この記事でフォーカスした変形性膝関節症は、軟骨のすり減りによって進行する病気です。加齢に伴って軟骨がすり減っていくのは周知の事実ですから、ある程度は膝の痛みが出ても仕方がないというのも共通認識であると考えられます。当クリニックが実施したアンケート調査では、膝に痛みがあるのに病院を受診していない71人のうち、約2割が「加齢のせいなので仕方ないから」と回答しました。さらに、同71人のうち8割以上が「病院に行くほどの症状と思わないから」と回答。一見すると無関連にも思えるこれらの回答ですが「加齢のせいなので、多少は痛みが出ても仕方ない」という考えがあるのかもしれません。そんな状況において「軟骨に作用する」などと言われれば、思わずサプリメントに手を伸ばしてしまう人が増えるのも頷けます。

運動療法による好循環現在すでにサプリメントを服用している方は、何らかの効果を感じられているのであれば、服用を継続しても問題ないでしょう。私も診療の中で患者さまから質問があった場合、そのようにアドバイスをしています。例えプラセボ効果であったとしても、痛みが緩和されている安心感は大切だからです。詳しくは変形性膝関節症の治療法についての記事でお話ししていますが、治療の中心となるのは運動療法。痛みが緩和されて身体を動かしやすくなり、運動に前向きになる好循環を作ることができればベストです。

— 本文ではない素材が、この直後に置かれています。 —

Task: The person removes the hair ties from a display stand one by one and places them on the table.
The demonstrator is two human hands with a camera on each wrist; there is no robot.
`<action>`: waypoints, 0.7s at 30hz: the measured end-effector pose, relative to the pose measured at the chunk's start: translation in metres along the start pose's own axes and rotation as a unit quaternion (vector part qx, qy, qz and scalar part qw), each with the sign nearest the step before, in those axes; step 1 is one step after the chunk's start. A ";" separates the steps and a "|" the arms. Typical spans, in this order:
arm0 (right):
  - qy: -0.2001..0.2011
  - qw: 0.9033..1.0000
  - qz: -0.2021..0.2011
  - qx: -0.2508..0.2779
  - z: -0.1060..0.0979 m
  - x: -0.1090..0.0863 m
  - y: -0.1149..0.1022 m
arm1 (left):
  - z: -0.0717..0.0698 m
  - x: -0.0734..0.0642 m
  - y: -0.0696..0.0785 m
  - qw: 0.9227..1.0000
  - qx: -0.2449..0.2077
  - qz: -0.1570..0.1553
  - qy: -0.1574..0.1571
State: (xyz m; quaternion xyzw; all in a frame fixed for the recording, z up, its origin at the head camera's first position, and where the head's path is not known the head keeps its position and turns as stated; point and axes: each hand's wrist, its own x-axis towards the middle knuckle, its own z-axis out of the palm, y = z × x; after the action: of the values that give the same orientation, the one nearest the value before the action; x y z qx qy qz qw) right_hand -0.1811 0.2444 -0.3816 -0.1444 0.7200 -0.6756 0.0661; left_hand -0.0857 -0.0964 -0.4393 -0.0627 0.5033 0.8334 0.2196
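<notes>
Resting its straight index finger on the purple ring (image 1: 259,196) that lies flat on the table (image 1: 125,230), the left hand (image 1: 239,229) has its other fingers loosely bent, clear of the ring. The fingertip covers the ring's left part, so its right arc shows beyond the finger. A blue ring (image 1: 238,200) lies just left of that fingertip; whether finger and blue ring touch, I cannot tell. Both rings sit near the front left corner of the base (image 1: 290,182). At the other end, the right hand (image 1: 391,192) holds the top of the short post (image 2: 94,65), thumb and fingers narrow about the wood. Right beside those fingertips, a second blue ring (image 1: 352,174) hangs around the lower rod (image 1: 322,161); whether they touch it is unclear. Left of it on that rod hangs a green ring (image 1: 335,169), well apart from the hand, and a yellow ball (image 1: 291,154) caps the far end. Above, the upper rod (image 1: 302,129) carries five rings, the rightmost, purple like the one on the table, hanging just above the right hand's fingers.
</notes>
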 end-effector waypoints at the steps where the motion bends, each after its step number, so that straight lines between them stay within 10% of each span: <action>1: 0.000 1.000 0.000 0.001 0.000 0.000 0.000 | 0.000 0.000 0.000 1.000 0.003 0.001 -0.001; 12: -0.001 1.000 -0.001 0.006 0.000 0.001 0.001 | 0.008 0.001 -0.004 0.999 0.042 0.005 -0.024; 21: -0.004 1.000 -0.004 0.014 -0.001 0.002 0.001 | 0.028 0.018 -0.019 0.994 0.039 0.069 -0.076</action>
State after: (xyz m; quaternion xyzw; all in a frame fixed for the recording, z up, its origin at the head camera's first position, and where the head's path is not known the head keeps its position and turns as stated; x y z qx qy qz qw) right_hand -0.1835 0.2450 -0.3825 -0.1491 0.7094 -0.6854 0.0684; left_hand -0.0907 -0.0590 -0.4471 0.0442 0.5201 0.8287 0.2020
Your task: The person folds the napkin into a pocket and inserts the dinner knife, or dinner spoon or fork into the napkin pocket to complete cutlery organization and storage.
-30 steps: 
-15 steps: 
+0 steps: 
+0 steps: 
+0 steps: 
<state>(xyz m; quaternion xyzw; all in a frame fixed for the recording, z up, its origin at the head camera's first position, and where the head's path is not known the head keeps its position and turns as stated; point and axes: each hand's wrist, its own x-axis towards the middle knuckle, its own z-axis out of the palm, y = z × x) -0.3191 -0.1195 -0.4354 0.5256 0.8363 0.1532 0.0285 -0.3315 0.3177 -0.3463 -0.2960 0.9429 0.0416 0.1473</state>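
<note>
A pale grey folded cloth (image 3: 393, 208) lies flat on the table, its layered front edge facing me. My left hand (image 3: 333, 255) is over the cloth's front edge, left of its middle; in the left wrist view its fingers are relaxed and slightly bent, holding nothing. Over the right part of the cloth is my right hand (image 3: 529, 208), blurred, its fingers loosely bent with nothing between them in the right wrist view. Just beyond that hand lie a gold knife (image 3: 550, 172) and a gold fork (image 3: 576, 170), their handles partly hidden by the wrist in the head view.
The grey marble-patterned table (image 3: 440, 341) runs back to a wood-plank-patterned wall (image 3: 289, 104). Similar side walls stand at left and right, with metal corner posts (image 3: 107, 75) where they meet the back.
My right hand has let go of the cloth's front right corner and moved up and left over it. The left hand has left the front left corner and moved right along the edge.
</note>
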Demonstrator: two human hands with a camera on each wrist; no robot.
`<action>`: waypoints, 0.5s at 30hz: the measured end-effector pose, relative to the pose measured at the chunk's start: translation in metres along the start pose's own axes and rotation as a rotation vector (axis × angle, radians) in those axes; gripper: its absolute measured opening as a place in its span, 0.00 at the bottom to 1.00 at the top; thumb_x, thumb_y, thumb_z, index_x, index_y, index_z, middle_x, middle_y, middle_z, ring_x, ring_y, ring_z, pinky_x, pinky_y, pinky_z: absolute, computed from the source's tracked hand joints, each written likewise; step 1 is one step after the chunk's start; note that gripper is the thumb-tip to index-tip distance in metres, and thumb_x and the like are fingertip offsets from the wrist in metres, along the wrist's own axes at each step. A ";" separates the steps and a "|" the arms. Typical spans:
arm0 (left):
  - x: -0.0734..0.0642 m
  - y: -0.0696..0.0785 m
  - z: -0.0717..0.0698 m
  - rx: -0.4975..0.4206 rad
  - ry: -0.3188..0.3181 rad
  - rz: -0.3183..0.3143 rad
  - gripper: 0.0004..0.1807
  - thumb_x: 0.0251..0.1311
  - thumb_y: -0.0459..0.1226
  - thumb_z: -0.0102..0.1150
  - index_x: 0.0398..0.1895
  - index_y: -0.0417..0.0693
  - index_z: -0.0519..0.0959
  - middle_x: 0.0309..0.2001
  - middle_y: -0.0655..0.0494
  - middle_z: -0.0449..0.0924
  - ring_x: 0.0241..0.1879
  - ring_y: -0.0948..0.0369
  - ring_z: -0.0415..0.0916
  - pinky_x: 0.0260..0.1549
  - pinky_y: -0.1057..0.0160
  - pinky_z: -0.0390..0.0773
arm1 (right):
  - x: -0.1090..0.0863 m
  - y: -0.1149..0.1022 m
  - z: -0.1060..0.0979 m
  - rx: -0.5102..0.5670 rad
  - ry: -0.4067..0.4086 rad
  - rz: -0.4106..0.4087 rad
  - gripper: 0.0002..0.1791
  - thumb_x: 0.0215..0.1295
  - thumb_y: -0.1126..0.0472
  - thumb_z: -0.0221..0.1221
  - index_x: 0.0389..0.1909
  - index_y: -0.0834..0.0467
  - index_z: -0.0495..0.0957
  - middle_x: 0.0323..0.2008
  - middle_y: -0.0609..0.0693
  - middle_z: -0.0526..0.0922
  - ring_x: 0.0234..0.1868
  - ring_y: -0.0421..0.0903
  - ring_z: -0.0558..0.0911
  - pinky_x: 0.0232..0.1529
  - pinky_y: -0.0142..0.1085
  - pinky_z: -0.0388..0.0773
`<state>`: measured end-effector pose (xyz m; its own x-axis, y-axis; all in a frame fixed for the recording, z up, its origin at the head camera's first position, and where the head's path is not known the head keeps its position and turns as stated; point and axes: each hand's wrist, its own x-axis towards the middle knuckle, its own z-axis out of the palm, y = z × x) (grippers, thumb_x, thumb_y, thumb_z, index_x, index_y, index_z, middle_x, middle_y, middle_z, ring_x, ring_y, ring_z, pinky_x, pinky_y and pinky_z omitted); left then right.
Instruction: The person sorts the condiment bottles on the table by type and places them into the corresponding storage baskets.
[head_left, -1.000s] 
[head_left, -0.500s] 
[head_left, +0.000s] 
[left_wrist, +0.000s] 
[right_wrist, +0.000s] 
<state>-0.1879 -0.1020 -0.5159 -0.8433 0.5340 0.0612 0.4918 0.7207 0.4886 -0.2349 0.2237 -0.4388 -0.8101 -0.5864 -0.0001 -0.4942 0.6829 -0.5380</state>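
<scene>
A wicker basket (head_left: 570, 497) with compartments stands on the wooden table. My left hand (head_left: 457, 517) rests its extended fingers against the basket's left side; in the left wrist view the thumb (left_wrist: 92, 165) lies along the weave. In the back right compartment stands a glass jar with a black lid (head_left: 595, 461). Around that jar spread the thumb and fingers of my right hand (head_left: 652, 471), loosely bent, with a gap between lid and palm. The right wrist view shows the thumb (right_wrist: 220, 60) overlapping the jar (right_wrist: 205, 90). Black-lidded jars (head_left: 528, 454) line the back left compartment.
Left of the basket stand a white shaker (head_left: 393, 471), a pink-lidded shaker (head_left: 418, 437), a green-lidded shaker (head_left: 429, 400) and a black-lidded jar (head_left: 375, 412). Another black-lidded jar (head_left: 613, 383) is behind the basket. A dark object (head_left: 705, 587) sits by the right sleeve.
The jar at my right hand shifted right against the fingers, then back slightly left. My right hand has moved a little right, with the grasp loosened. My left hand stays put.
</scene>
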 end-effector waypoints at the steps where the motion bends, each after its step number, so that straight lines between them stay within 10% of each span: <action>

しかし本来は、サプリメントを服用すること自体に、痛みの緩和作用も、変形性膝関節症の進行を止める作用もありません。効果を実感できないのであれば、一度ストップしてみても良いかと思います。サプリメントだけに頼って安心してしまうのは少々危険。あくまで心理的な補助としての使用をおすすめします。医師の指導を基本として、適切な治療を進めていただくのが最善です。